Evolving from ‘opportunities to see’ to ‘relevant audience’ measures.

Most social media campaigns have a specific target audience in mind, often described with demographics (Female, age 18 – 34), psychographics (who worry about feeding their family healthy food on a budget) and behavioral (access deal and coupon sites regularly) dimensions. Yet when it comes to reporting and measurement we take credit for the entire audience (total OTS) rather than the percentage of the audience that meets our targeting criteria. Trying to promote lingerie to 22 – 29 year old ladies? No worries, count all your Twitter Followers and all the visitors to your website – the men, the young and the old – everybody counts. Trying to sell camo clothing to male hunters? No worries, everybody counts – male, female, hunters, non-hunters and PETA members, too. Of course this all seems a little silly and strange and I suppose it would be if it wasn’t the way most social audience reporting is done today. It is unusual to see someone in social media, or PR for that matter, report only the relevant audience opportunities to see. Why is this? I believe there are three primary reasons:

  1. Legacy – the PR industry has historically reported gross potential audience size rather than the relevant audience size. When social media came around, this same orientation toward gross audience measurement was used.
  2. Data – there is a lack of consistent social media demographic and psychographic audience data available and it often resides in channel silos rather than cross-platforms. And often the audience data from one platform (e.g. ComScore) does not match the data available from another platform (e.g. Compete).
  3. Standards – there are no standards for social media audience metrics and no codified best practices for audience measurement.

Where do we go from here?

First, we need a change in mindset of how we think about audiences. From ‘how many people theoretically had the potential to see our content’ to ‘how many of the people we were targeting actually saw our content’. Big audience numbers are irrelevant. Relevant audience numbers are big.
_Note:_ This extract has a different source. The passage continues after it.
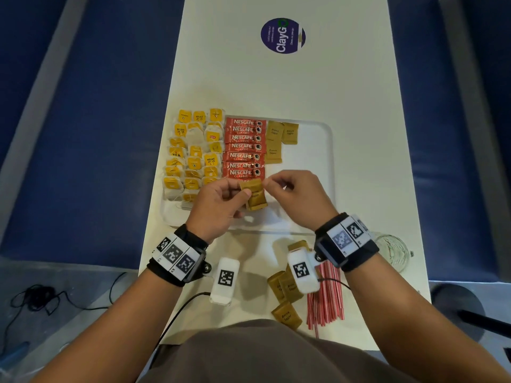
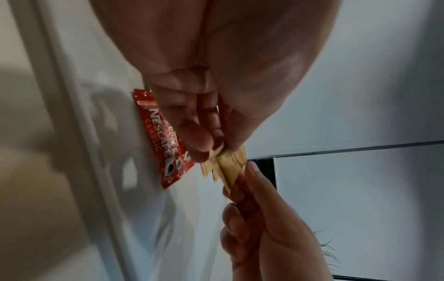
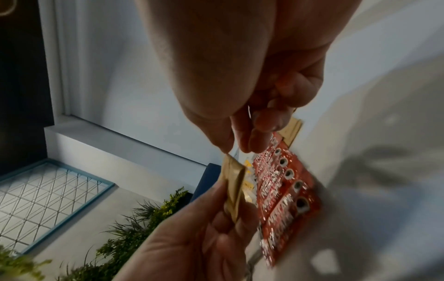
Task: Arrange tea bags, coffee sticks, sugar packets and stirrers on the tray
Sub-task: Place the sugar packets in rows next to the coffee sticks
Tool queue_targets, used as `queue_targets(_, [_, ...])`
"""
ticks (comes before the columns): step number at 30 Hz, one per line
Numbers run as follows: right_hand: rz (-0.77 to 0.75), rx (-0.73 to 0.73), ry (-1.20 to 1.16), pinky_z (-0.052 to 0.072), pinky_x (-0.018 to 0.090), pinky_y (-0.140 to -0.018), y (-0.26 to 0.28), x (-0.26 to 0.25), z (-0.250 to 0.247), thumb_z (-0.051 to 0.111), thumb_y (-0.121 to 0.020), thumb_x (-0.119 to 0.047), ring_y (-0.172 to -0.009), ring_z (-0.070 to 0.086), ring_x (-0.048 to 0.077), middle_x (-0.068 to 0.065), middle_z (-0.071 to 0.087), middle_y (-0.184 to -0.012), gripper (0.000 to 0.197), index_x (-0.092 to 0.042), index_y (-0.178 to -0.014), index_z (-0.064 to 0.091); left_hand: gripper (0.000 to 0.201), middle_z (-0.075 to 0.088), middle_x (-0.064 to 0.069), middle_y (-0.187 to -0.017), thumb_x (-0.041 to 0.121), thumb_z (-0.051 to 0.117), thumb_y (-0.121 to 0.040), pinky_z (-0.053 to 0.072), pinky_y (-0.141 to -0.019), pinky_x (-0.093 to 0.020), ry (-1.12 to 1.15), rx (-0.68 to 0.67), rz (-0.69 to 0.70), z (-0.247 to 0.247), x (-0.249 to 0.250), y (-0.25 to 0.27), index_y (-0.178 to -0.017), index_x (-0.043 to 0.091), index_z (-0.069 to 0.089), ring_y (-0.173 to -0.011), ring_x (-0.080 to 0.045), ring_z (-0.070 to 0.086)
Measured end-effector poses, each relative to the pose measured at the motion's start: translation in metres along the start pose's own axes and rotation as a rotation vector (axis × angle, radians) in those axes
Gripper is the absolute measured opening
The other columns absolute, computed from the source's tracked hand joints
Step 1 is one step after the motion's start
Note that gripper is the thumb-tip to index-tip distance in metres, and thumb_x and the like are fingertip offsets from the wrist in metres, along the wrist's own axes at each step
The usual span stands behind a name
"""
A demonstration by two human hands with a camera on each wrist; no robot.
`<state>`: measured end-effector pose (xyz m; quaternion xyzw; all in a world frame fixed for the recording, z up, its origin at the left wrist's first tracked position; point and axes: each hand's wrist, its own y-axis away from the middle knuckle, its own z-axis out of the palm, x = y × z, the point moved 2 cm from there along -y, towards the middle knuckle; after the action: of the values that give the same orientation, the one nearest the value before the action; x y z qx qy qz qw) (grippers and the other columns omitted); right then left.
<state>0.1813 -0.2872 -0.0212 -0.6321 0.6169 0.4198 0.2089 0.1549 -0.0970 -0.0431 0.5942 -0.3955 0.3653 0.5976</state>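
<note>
Nearest the person, on the table (image 1: 304, 87) just short of the tray (image 1: 318, 150), loose brown sugar packets (image 1: 286, 288) are lying w/ a bundle of red-and-white stirrers (image 1: 327, 294) beside them; a clear glass (image 1: 392, 251) is sitting just past the tray's near right corner. Over the tray's near edge, both hands are working a small bunch of brown sugar packets (image 1: 254, 193): the left hand (image 1: 218, 205) is gripping the bunch, thumb curled over the front, fingers behind, while the right hand (image 1: 298, 197) is pinching the top corner of one packet btwn thumb and forefinger, other fingers curled in. The bunch is being held just above the tray, not resting on it. On the tray beyond the hands, red coffee sticks (image 1: 244, 147) are lying stacked in a column down the middle, three sugar packets (image 1: 279, 139) are lying just right of them, and yellow tea bags (image 1: 193, 153) are filling the left side in rows. Well past the tray's far edge, a round purple sticker (image 1: 282, 35) is sitting on the table.
</note>
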Motion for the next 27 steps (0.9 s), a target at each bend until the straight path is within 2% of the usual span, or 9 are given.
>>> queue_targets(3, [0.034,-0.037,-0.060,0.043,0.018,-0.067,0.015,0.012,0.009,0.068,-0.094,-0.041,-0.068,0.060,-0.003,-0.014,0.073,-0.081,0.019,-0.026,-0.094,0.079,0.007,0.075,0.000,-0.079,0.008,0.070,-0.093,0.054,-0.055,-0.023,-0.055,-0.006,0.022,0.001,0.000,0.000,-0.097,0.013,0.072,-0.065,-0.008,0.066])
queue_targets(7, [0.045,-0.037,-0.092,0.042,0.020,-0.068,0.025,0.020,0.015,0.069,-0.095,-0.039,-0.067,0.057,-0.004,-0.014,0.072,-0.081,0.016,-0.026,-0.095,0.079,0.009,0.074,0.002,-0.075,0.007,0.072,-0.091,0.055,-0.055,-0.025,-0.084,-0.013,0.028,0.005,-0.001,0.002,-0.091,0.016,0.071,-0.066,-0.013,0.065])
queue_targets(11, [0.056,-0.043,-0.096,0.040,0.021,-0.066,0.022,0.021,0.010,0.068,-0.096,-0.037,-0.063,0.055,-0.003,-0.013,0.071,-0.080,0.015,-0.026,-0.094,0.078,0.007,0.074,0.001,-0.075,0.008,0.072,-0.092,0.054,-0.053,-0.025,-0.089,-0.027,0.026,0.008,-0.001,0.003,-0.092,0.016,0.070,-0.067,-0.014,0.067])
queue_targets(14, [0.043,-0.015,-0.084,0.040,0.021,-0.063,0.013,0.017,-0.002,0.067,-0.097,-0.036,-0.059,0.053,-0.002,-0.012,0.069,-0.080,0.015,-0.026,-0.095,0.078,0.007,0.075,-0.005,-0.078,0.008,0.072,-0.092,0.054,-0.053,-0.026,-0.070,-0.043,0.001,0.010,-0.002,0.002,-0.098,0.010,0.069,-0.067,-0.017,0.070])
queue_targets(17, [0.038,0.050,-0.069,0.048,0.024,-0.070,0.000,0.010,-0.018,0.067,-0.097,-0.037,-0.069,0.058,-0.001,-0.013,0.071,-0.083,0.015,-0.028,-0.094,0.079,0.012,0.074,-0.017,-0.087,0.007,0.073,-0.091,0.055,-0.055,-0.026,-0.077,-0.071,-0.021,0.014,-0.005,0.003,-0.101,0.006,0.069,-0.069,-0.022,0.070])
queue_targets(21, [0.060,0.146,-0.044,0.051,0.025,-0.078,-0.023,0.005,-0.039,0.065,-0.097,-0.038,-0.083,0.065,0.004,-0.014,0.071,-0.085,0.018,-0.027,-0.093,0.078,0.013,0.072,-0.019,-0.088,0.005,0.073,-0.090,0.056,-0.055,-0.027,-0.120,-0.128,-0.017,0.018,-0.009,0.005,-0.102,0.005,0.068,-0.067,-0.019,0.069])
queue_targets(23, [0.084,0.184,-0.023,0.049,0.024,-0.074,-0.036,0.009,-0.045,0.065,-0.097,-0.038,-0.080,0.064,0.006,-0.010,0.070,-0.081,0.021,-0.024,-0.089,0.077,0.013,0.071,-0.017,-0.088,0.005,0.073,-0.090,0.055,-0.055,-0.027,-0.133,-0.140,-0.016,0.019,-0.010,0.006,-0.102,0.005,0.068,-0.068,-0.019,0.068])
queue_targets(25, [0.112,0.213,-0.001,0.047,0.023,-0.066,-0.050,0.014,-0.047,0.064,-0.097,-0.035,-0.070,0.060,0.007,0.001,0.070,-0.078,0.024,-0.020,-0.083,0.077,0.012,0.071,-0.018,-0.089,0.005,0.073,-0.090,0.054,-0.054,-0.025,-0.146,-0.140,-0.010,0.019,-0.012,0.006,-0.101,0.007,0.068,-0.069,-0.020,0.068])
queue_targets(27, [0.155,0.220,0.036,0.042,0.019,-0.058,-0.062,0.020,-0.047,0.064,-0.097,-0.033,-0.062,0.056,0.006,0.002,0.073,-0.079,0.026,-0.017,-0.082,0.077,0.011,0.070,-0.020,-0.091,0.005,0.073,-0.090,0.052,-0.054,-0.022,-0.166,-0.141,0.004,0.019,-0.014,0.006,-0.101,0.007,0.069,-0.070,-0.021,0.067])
Next, as the demand for audience data that contains demographic, psychographic and behavioral data grows, it is reasonable to assume one or more of the large media data companies might start to aggregate and make the data available. Privacy concerns, cookies and other issues are also in play here.

And last but not least, industry standards for social media audience and engagement metrics and definitions are necessary for transparency and replicability that will increase credibility of social media measurement and reporting. 2012 will go down as the year that serious cross-industry progress on social media metrics standards began and gained momentum. There has already been a lot of progress (See this post from Katie Paine), and this week in Dublin at the 4th AMEC European Summit on Measurement the theme is around attempting to define standards for social media metrics and measurement. To tune into the debate as it occurs in Dublin, monitor #SMMStandards and #AMEC2012.

What  are your thoughts on the need for social media metrics standards and the use of target rather than gross audience size estimates?